_TASK BRIEF_
A line below contains "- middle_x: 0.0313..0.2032", and a later one contains "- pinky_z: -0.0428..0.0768". Repeat both, with every line between them, exactly.

─── DATA ───

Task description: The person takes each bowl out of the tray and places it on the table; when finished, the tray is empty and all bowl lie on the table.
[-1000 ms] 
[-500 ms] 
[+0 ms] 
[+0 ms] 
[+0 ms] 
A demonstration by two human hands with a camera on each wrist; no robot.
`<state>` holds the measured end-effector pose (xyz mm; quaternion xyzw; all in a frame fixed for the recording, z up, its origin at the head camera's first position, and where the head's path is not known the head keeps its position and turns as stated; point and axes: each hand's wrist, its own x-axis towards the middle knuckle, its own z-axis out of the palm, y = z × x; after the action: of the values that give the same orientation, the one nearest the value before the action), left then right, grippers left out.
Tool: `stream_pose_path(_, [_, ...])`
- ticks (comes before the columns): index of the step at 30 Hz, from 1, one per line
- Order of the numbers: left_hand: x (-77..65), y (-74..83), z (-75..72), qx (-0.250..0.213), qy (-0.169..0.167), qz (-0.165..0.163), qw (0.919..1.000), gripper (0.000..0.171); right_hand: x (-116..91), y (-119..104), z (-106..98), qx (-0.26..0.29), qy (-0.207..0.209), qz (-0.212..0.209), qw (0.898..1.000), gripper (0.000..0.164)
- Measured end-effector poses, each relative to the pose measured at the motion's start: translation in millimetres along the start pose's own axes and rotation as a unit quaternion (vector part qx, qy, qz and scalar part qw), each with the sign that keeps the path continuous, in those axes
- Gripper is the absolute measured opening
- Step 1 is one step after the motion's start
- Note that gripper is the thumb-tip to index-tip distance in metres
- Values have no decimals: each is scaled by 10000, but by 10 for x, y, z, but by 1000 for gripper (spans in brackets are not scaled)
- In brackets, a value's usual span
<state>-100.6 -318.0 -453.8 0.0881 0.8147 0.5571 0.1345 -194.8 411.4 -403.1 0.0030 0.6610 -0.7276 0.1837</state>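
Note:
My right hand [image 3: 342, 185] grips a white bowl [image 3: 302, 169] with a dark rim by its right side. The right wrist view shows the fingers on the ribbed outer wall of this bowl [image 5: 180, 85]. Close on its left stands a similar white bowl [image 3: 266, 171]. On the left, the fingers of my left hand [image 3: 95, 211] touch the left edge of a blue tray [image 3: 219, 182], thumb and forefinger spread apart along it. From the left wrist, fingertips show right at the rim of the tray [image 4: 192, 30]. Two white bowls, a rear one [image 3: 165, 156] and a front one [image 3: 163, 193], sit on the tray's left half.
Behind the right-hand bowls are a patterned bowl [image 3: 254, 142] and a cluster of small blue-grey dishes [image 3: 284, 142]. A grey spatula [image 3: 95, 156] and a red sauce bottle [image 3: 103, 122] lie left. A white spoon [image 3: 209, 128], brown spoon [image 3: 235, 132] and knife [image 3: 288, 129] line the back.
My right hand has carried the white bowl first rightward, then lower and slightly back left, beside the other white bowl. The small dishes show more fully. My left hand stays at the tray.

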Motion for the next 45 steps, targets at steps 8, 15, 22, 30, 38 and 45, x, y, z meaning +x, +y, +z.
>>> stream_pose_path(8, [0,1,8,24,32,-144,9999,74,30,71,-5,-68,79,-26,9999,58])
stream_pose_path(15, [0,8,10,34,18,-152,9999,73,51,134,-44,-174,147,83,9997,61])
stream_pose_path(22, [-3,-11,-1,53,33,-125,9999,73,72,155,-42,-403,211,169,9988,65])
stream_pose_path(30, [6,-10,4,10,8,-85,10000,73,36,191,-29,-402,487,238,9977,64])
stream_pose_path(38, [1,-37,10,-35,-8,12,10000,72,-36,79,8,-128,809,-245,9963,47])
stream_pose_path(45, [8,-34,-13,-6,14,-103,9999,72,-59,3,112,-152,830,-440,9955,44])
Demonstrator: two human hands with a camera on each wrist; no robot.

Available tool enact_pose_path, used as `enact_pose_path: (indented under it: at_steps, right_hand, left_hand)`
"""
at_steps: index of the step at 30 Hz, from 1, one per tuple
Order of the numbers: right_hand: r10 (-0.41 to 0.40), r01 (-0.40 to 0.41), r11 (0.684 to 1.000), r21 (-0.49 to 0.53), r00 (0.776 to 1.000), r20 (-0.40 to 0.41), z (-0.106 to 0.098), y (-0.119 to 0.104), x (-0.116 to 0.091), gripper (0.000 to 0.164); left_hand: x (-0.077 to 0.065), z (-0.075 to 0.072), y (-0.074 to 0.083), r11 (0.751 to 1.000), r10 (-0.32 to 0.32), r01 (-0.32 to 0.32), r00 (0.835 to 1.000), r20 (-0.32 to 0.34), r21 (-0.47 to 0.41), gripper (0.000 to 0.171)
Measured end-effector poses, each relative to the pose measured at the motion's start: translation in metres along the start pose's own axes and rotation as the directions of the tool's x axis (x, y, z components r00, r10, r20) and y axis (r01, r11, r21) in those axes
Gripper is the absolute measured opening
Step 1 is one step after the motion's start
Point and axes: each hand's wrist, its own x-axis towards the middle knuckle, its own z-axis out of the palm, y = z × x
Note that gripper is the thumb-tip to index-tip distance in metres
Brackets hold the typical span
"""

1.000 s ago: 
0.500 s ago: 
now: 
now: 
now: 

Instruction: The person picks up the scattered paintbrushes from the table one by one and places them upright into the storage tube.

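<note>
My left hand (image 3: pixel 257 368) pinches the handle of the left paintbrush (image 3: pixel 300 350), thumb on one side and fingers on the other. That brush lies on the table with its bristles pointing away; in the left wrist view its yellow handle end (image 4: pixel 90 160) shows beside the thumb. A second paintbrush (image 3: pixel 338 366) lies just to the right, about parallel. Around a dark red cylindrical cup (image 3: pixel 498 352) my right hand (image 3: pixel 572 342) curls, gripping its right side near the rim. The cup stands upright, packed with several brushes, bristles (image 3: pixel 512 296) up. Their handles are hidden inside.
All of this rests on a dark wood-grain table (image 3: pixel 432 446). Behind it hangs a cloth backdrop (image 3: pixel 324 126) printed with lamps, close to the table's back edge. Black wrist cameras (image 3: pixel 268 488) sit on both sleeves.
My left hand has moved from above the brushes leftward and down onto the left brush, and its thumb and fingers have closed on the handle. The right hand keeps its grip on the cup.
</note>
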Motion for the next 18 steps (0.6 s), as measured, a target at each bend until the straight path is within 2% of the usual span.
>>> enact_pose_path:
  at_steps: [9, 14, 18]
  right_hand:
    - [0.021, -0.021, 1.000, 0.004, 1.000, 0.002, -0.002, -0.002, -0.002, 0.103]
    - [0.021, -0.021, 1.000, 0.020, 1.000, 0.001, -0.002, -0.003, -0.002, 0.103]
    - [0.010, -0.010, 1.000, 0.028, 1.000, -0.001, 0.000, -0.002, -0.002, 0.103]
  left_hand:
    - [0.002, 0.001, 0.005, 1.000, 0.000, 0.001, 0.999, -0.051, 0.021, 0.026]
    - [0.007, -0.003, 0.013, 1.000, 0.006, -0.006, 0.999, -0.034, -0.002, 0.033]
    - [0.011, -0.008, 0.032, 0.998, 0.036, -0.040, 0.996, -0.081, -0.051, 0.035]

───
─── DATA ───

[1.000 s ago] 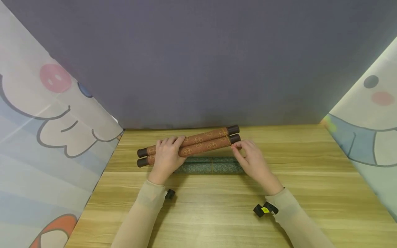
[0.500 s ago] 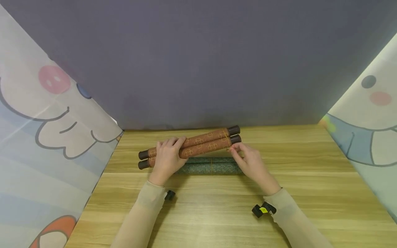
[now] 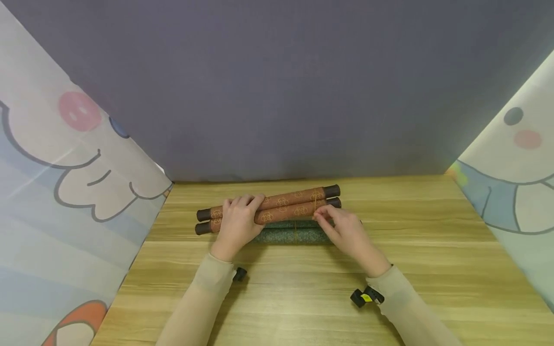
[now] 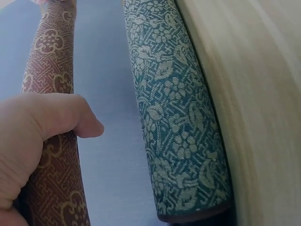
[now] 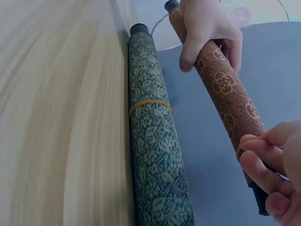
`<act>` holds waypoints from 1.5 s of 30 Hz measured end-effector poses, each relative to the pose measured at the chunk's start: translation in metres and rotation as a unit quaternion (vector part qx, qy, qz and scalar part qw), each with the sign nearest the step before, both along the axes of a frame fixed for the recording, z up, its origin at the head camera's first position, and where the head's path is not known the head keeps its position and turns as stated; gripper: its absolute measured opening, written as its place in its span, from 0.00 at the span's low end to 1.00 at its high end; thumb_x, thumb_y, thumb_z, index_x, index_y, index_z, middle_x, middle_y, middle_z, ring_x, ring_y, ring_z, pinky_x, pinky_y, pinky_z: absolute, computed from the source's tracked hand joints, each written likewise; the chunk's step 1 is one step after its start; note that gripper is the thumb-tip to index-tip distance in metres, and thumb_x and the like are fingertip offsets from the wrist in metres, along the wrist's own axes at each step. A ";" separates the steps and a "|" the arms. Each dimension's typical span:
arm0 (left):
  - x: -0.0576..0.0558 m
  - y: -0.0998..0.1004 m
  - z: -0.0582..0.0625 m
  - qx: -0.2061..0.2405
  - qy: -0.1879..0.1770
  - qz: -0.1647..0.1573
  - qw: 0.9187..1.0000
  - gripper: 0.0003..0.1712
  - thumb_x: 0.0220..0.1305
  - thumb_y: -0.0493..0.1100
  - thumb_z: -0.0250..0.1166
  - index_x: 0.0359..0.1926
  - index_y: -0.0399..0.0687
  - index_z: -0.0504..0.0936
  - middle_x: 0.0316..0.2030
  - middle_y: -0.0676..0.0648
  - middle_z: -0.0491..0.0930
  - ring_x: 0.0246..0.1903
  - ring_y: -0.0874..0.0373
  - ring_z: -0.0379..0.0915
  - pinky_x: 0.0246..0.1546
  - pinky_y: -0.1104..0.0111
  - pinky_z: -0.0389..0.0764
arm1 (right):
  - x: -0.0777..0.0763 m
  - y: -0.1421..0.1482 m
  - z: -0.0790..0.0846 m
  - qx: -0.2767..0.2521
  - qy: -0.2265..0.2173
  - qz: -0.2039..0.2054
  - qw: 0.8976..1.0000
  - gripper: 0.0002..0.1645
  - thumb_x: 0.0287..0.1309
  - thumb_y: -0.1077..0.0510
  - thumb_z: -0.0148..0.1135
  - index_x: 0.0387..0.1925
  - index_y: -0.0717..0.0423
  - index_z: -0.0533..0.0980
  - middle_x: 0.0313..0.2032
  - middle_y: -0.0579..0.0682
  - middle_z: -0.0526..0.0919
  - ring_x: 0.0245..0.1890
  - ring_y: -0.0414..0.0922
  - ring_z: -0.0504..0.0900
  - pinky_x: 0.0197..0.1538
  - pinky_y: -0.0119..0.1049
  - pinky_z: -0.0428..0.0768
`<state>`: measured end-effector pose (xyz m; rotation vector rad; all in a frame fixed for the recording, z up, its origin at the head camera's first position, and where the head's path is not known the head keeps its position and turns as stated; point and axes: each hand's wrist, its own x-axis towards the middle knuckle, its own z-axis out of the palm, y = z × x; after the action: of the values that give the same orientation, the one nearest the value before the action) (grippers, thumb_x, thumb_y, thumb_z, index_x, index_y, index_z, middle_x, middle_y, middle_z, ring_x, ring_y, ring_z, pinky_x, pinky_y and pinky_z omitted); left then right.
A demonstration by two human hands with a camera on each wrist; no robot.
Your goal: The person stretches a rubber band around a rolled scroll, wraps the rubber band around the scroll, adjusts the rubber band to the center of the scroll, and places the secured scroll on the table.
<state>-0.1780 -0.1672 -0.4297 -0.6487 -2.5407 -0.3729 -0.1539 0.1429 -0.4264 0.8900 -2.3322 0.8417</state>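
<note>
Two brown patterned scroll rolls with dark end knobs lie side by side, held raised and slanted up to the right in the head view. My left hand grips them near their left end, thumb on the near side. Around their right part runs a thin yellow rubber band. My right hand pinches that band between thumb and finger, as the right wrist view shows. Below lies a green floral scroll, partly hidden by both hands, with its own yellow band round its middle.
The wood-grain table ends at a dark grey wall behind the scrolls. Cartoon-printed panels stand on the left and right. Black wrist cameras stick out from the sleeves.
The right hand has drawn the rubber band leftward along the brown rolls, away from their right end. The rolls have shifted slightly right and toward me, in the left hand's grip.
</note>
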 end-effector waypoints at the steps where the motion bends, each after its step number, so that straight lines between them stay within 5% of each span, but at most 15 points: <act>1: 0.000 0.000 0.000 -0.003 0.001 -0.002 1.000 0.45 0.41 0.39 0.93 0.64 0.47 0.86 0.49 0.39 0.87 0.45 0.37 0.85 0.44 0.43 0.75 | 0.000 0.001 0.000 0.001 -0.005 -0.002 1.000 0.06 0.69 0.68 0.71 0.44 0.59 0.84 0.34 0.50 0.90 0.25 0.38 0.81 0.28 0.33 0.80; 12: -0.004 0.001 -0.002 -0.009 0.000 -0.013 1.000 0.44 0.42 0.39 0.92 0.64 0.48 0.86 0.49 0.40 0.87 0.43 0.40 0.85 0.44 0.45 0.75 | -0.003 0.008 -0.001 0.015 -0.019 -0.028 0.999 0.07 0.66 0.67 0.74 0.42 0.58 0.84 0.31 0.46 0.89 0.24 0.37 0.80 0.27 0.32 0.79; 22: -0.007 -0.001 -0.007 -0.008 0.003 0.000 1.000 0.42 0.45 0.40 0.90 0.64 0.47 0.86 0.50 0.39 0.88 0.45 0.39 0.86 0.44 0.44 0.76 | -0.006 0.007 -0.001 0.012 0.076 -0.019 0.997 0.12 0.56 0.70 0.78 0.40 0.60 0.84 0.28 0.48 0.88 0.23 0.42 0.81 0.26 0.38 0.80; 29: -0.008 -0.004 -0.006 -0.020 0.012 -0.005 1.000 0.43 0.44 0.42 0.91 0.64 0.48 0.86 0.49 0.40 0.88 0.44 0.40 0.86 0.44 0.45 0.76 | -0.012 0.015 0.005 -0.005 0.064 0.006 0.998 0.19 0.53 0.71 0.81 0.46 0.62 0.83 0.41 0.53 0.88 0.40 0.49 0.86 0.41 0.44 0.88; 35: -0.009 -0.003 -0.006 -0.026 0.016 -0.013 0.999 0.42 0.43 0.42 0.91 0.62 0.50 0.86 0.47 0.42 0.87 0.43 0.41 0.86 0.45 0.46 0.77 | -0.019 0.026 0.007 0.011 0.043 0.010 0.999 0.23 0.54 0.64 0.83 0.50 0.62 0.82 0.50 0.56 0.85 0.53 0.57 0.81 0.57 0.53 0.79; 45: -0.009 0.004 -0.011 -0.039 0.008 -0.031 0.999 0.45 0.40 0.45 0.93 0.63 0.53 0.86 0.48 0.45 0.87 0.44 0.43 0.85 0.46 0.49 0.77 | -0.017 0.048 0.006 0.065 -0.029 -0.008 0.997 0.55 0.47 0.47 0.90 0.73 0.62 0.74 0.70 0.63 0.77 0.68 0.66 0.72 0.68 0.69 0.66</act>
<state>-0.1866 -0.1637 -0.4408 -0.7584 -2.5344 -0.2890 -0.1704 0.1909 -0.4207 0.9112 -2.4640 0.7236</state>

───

_TASK OUTPUT_
  - middle_x: 0.0313..0.2032
  - middle_y: -0.0579..0.0682
  - middle_z: -0.0526..0.0919
  - ring_x: 0.0245..0.1890
  - ring_y: -0.0414..0.0922
  - ring_z: -0.0504..0.0900
  - pinky_x: 0.0197..0.1538
  - pinky_y: -0.0119..0.1049
  - pinky_z: -0.0428..0.0768

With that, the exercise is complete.